_DESCRIPTION OF THE TASK_: Nothing but a number is expected: the count of lines in the data below that include "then".

--------------------------------------------------

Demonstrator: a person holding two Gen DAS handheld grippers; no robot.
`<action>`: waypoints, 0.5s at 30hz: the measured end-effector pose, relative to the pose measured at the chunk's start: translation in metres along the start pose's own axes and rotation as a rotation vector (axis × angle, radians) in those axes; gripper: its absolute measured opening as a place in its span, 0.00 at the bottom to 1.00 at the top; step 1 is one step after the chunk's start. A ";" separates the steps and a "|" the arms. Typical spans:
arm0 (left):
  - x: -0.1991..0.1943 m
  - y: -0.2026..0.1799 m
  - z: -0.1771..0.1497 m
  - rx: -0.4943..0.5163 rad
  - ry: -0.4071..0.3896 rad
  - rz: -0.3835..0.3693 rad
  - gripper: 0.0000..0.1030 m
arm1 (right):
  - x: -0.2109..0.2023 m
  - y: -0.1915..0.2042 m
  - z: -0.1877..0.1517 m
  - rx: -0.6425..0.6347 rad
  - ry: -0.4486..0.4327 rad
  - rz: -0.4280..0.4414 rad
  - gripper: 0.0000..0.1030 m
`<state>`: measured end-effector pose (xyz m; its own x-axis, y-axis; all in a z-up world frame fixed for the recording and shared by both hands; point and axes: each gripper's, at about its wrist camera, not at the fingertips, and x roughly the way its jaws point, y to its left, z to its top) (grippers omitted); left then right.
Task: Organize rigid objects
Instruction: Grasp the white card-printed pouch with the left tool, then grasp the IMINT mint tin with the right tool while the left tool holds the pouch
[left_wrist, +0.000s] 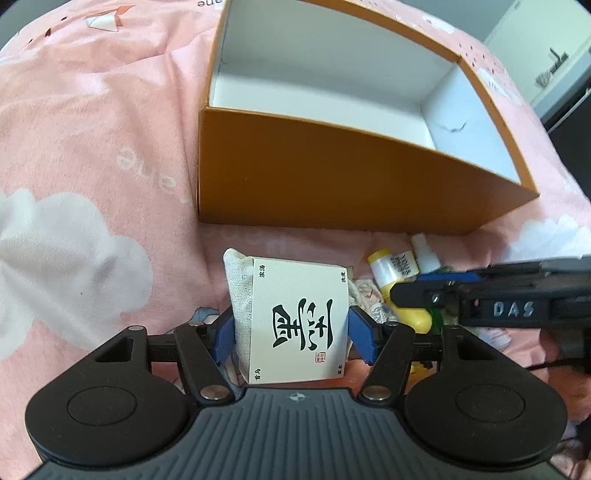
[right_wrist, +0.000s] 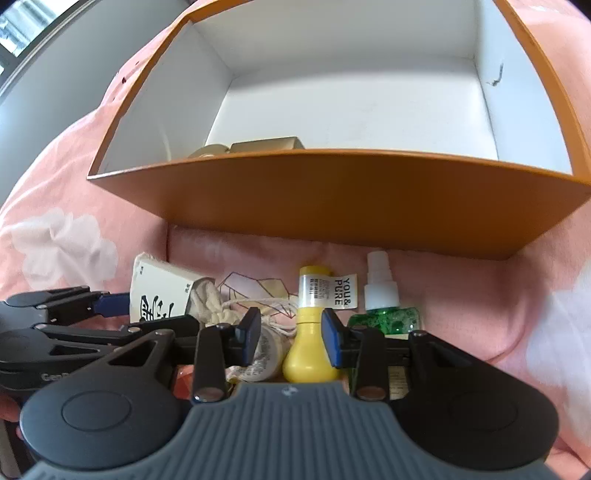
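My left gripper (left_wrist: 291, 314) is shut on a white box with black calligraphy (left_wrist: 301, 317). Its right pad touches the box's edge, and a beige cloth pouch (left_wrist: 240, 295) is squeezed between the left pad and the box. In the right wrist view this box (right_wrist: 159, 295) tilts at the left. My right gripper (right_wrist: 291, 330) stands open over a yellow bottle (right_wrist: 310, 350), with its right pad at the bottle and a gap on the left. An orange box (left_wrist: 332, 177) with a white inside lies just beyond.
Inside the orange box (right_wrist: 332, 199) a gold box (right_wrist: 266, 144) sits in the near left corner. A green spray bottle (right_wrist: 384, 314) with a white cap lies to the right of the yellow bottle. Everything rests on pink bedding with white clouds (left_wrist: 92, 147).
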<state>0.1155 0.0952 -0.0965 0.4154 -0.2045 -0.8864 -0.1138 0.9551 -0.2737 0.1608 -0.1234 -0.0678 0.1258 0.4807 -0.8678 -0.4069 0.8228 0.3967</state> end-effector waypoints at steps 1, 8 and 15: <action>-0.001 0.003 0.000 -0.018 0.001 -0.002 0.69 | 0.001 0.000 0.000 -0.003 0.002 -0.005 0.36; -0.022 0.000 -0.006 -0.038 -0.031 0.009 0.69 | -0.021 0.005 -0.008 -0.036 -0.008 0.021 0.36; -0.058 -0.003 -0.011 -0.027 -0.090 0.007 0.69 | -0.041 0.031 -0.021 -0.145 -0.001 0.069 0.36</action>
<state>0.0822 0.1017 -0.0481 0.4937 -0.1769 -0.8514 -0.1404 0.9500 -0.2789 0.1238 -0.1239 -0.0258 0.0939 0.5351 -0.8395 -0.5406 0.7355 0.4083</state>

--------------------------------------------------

_TASK RESPONSE_: 2